UPR sounds easy enough, yet how many of us have listened to a friend or partner and in our heads labeled them as ridiculous because of some action they took that we deemed irrational? And how many times have we lost our patience over loved ones and blurted out names or criticisms that we later regret?
UPR is one of the most difficult things about active listening. Judging someone’s behavior — as wrong, insensitive, too sensitive, problematic, etc., — comes too easy for most of us. Turning off the tendency to judge and replacing it with complete acceptance is a skill that needs to be practiced if we are to become better listeners.
What if the other person really did or say something wrong? We can acknowledge the behavior as wrong without labeling the individual as “bad”. The reality is, good people do and say wrong things all the time. Acknowledging someone’s wrong behavior and at the same time validating their unconditional worth as a person is a powerful way to accompany them towards positive change.

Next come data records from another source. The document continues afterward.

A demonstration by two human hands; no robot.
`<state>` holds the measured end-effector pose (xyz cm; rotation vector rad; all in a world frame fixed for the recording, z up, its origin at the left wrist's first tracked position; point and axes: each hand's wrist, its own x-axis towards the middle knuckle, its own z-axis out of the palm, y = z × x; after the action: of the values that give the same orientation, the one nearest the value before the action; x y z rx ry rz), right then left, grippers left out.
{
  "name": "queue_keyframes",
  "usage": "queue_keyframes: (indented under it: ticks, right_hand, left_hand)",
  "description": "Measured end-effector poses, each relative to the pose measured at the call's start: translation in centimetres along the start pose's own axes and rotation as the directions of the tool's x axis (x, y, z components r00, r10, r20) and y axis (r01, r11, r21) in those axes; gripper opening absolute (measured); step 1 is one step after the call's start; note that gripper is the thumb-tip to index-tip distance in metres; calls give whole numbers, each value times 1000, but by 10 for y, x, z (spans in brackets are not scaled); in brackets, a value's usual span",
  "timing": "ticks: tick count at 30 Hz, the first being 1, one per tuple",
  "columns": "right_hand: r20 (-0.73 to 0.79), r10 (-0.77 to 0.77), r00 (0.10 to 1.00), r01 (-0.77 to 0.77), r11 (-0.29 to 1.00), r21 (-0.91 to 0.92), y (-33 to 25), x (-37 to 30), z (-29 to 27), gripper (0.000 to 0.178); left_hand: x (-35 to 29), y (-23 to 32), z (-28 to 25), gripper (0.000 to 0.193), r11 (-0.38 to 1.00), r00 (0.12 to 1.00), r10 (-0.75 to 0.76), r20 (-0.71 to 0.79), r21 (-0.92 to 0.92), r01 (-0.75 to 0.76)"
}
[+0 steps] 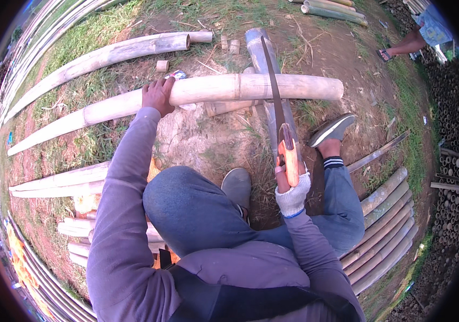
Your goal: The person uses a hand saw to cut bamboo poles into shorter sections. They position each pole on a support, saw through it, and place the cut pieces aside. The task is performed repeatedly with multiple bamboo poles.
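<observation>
A long pale bamboo pole (210, 89) lies crosswise in front of me, its right end showing a cut face. My left hand (157, 96) is closed over the pole near its middle, pressing from above. My right hand (293, 193), in a white knitted glove with bare fingers, grips the orange handle of a handsaw (275, 94). The saw's dark blade points away from me and crosses the pole to the right of a node; whether its teeth have entered the bamboo I cannot tell. Beneath the pole runs a thick greyish bamboo piece (255, 40), pointing away from me.
Short bamboo offcuts (162, 66) lie beyond the pole. More poles (100, 56) stretch along the left, and several lie side by side (385, 231) at the right. My shoe (332, 129) rests near the pole's right end. Another person's leg (405, 45) shows at the upper right, beside stacked bamboo (452, 214).
</observation>
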<state>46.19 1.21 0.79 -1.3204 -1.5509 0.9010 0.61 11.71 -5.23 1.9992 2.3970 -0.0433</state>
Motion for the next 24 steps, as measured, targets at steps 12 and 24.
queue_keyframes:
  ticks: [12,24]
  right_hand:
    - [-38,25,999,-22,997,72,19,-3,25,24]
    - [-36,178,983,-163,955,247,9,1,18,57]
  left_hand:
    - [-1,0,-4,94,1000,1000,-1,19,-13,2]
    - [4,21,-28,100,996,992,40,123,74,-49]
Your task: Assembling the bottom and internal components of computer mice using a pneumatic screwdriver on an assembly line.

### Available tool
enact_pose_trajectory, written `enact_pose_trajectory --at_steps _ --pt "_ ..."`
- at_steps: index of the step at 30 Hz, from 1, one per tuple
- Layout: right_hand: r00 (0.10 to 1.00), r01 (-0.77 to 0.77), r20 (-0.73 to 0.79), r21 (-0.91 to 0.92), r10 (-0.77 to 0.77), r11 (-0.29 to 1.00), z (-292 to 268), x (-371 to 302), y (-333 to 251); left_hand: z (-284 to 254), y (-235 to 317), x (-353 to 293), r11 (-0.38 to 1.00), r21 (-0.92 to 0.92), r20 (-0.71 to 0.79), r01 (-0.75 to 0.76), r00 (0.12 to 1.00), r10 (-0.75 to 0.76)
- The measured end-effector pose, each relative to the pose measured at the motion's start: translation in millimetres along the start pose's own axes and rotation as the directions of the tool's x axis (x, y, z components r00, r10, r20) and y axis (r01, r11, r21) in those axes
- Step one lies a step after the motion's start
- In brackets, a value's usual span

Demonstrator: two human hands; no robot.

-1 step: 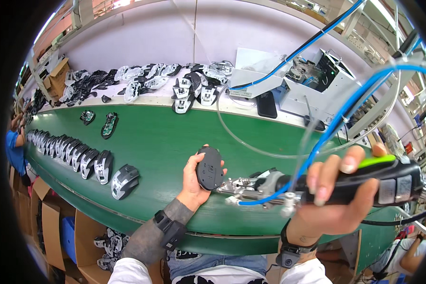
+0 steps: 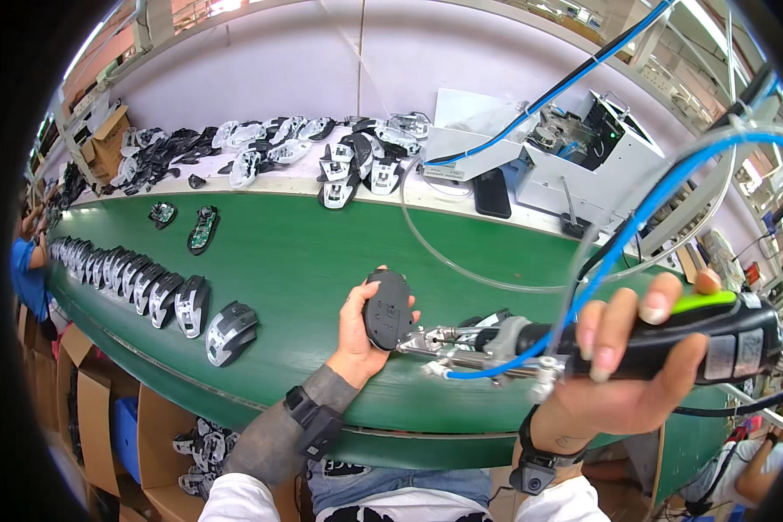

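Observation:
Over the green bench my left hand (image 2: 354, 329) is closed around a dark computer mouse (image 2: 385, 311), its flat underside facing up. A black power screwdriver (image 2: 696, 335) with a lime-green lever lies nearly level in my right hand (image 2: 626, 365), whose fingers wrap its body. Its metal nose (image 2: 448, 342) points left, and the tip meets the mouse's lower right edge; the exact contact is too small to tell. A blue air hose (image 2: 622, 239) loops over the tool. Partly hidden behind the nose, another mouse part (image 2: 487, 319) lies on the bench.
A row of grey-and-black mouse shells (image 2: 191, 304) runs along the left, with one shell (image 2: 231, 333) nearest me. Two green circuit boards (image 2: 203, 230) lie beyond. The back shelf holds loose shells (image 2: 339, 165), a phone (image 2: 492, 193) and a white machine (image 2: 574, 183). Cartons (image 2: 161, 435) stand below.
My right hand and the screwdriver have shifted slightly to the right, and the blue hose has swung a little. The mouse stays in my left hand, almost unmoved.

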State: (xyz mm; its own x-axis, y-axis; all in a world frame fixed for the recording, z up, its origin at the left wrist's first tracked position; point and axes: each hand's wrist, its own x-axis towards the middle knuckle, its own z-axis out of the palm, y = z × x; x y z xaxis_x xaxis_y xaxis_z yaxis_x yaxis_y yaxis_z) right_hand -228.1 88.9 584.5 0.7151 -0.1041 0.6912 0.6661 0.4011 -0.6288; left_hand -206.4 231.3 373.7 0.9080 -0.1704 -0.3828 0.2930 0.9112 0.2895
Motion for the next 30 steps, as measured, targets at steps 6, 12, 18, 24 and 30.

Genuineness was the hardest pill for me to swallow when I first started my training on active listening. I thought, “How can I be my authentic, opinionated self if I have to be emphatic and possess UPR all the time?” My experienced and wonderful trainer told me: “If you start with an attitude of wanting to understand and care for the other person, of desiring what is best for them, then your highest genuine self will emerge as you listen.”
As socialized human beings, some biases and judgment are bound to enter our minds as we listen to people who are different from us. Genuineness means acknowledging these thoughts in our heads, taking deep breaths or asking for time if we need to process some uncomfortable parts of their stories, and then going back to the purpose of why we want to listen to and understand them in the first place. With practice, we can learn that despite our flaws as listeners, we can respond in authentic yet caring and helpful ways.
To sum up, Active Listening is a skill set that equips us to be better, mindful, listeners. It can help us be more present for those in need, and can vastly improve our personal and professional lives.
Active listening requires that we have an attitude of humility and companionship, and that we set an environment filled with empathy, unconditional positive regard, and genuineness.